Task to carry out:
Would you restate each line of the data below word for word, without its pictures?

Recorded data:

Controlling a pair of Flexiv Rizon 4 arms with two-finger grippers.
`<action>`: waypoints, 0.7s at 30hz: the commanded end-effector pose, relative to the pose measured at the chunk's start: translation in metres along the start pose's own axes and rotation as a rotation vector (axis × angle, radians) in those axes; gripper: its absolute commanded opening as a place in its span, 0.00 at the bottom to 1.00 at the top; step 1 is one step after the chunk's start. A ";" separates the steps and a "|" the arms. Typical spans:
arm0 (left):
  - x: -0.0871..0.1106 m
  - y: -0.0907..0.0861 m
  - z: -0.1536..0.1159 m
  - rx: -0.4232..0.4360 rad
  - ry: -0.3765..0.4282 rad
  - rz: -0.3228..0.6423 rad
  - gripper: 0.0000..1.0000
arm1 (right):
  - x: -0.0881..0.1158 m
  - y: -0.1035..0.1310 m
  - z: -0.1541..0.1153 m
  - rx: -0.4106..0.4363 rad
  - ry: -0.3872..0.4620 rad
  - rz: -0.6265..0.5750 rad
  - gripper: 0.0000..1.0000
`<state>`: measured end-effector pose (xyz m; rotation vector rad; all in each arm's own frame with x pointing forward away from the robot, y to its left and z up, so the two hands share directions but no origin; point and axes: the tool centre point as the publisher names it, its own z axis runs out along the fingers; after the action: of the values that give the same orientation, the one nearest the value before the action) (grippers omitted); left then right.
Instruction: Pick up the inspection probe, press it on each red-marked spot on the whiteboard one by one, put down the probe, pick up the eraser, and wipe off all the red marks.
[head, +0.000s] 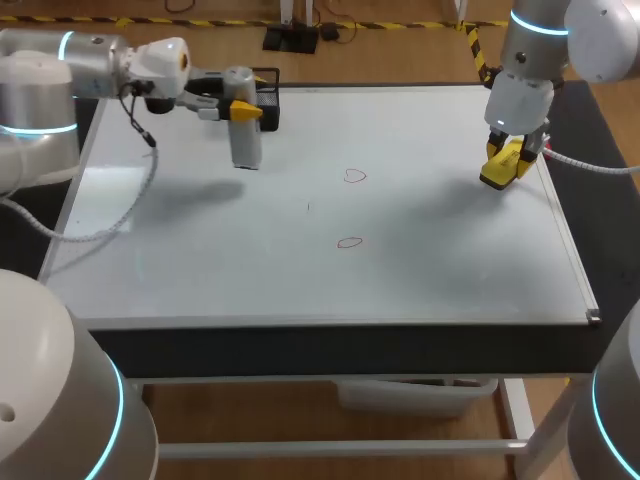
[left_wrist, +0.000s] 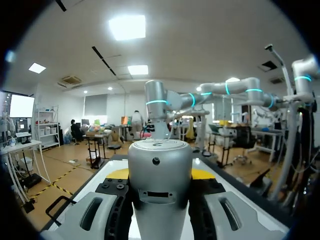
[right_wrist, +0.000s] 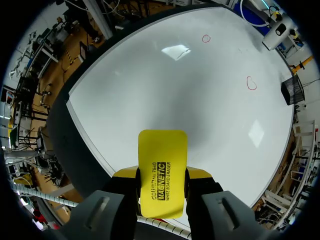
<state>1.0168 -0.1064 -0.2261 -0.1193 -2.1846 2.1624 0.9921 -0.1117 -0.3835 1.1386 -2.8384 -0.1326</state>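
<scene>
The inspection probe (head: 245, 140), a silver cylinder, hangs upright over the whiteboard's (head: 200, 260) far left part, well left of the marks. My left gripper (head: 243, 110) is shut on its top end; in the left wrist view the probe (left_wrist: 160, 180) fills the gap between the fingers. Two small red marks (head: 354, 176) (head: 349, 242) sit near the board's middle, and the right wrist view shows them ahead of the gripper (right_wrist: 206, 38) (right_wrist: 251, 83). My right gripper (head: 508, 155) is shut on the yellow eraser (right_wrist: 161, 172), held just over the board's right edge.
A black wire holder (head: 268, 88) stands at the board's far edge, right behind the probe. The table's dark border (head: 300, 345) runs along the front of the board and down the right side.
</scene>
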 end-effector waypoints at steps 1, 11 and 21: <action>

Written reply:
Controlling a pair of Flexiv Rizon 4 arms with two-finger grippers.
`<action>`: waypoints, 0.7s at 30hz: the commanded end-effector pose, relative to the pose measured at the chunk's start: translation in metres along the start pose's own axes and rotation as a rotation vector (axis × angle, radians) in those axes; gripper: its absolute commanded opening as a place in its span, 0.00 at the bottom to 1.00 at the top; step 1 is one step after the chunk's start. A ";" separates the steps and a "|" the arms. Typical spans:
arm0 (left):
  - x: -0.0871..0.1106 m
  - y: -0.0907..0.0861 m
  - z: -0.1536..0.1159 m
  - rx: -0.4232..0.4360 rad
  - ry: -0.3765..0.4282 rad
  - rz: -0.3228..0.6423 rad
  - gripper: 0.0000..1.0000
arm1 (right):
  - x: -0.0881..0.1158 m
  - y: -0.1035..0.1310 m
  - z: -0.1541..0.1153 m
  - rx: -0.4106..0.4363 rad
  - ry: -0.3872..0.4620 rad
  - rz: -0.6265..0.5750 rad
  - gripper: 0.0000..1.0000
`<state>`: measured end-effector pose (xyz m; rotation vector rad; all in each arm's own frame with x pointing forward away from the robot, y to its left and z up, so the two hands share directions but no origin; point and axes: the tool centre point as the publisher names it, its own z axis runs out along the fingers; after the action: of the values that give the same orientation, the one nearest the value before the action) (grippers omitted); left then right.
Instruction: Pick up the inspection probe, press it on each red-marked spot on the whiteboard one by one, put down the probe, pick up the eraser, and wipe off all the red marks.
[head, +0.000s] 
[left_wrist, +0.000s] 
[right_wrist, +0.000s] 
<state>1.0168 -0.1064 -0.2261 -0.1193 -2.1846 2.1624 0.9921 -0.1117 -0.3835 1.1386 -2.8384 -0.1326</state>
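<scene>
The inspection probe (head: 245, 140), a silver cylinder, hangs upright over the whiteboard's (head: 200, 260) far left part, well left of the marks. My left gripper (head: 243, 110) is shut on its top end; in the left wrist view the probe (left_wrist: 160, 180) fills the gap between the fingers. Two small red marks (head: 354, 176) (head: 349, 242) sit near the board's middle, and the right wrist view shows them ahead of the gripper (right_wrist: 206, 38) (right_wrist: 251, 83). My right gripper (head: 508, 155) is shut on the yellow eraser (right_wrist: 161, 172), held just over the board's right edge.
A black wire holder (head: 268, 88) stands at the board's far edge, right behind the probe. The table's dark border (head: 300, 345) runs along the front of the board and down the right side.
</scene>
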 end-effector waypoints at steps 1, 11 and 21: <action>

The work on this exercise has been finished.